Madison, God’s Beautiful Farm
Madison, God’s Beautiful Farm
(The E. A. Sutherland Story by Ira Gish & Harry Christman.)
B
The story starts out where you’d expect it to – on the steamboat Morning Star going up the Cumberland River near Nashville Tennessee in 1904. Percy Magan and Edward Sutherland are told by Ellen White that the Lord wishes them to buy a large worn-out farm against their better judgment. Of course we know the outcome, and the result is clearly given in the book title.
Sutherland and Magan should be regarded as the pioneers in following counsel in the Spirit of Prophecy in educational lines. These two men were personally responsible for starting Walla Walla College, moving Battle Creek College out into the country side in Berrien Springs (now Andrews University), helping College of Medical Evangelists (Loma Linda)’s fledging endeavor, the Seventh-day Adventist church school system, and of course – Madison College.
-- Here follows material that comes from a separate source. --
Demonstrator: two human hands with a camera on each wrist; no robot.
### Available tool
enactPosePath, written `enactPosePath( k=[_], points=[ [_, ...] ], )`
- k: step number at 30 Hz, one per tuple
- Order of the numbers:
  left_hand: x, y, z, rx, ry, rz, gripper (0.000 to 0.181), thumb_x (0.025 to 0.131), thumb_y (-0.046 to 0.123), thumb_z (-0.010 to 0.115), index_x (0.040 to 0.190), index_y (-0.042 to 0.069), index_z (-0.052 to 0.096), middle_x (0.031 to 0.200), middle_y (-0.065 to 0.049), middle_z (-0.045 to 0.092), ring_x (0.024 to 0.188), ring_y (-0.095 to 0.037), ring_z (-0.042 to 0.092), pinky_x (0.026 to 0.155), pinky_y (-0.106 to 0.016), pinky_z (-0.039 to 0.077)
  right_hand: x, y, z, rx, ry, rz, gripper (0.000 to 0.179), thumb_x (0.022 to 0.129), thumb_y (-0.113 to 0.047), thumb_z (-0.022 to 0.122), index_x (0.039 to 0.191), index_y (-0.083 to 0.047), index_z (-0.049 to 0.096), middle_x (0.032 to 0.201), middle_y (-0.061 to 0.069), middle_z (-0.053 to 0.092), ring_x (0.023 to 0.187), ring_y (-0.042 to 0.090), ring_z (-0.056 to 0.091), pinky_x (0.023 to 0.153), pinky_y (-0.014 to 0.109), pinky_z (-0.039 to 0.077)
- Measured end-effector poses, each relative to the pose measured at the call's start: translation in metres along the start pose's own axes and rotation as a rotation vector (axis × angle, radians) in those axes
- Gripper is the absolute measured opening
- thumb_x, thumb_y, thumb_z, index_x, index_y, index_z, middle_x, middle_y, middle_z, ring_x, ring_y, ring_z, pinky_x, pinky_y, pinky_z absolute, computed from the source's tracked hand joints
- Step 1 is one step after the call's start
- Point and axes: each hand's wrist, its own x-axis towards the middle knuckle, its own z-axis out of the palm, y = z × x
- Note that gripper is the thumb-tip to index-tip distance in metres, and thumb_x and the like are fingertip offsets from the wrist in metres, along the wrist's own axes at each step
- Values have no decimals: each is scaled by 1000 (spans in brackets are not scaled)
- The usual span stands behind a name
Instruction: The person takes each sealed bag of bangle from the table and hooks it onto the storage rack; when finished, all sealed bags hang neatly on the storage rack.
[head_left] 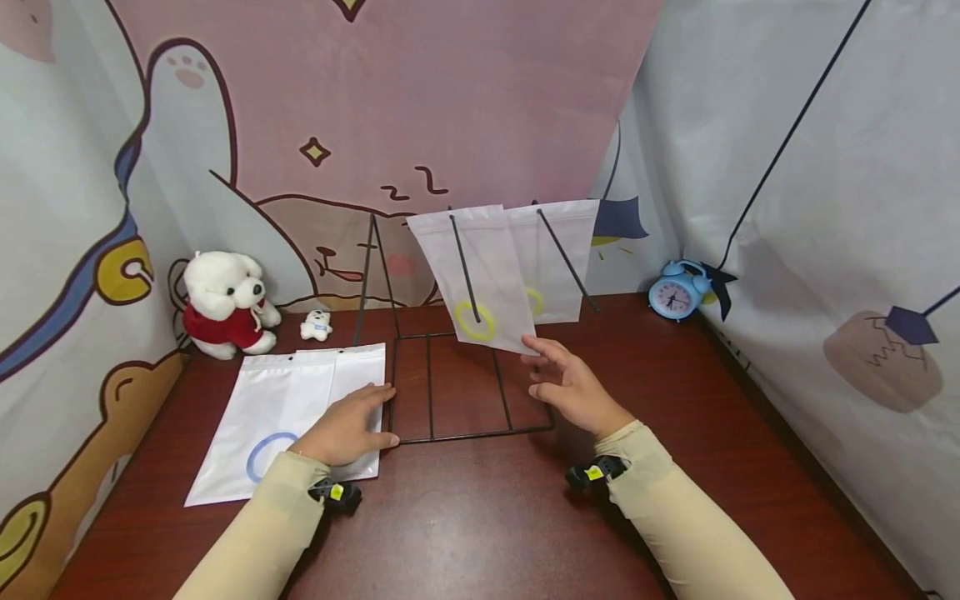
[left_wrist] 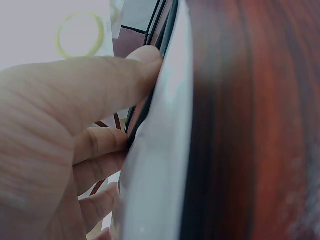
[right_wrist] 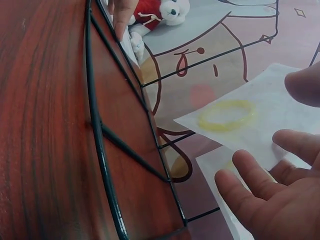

The greatest success was found in the Madison example, as the neglect and opposition by church leaders gave them the freest rein to run their school exactly according to Bible and Spirit of Prophecy counsel. If the Lord said the students need to learn agriculture, they would learn agriculture. Poor students should be allowed opportunity to work for an education? No problem. After learning that the practice of conferring degrees was started by a pope, they published this notice in the school paper: “Preparation for usefulness in the cause of Christ will be the subject constantly held before students, replacing the courses and diplomas of the past.” Teachers and students worked together with one spirit in the fear of the Lord, and what mighty things did God do for them!
The book struggles in not condemning those against educational reform. But overall it gives a mostly balanced picture of how this work of reform by these two men was in general not received well by SDA church leaders.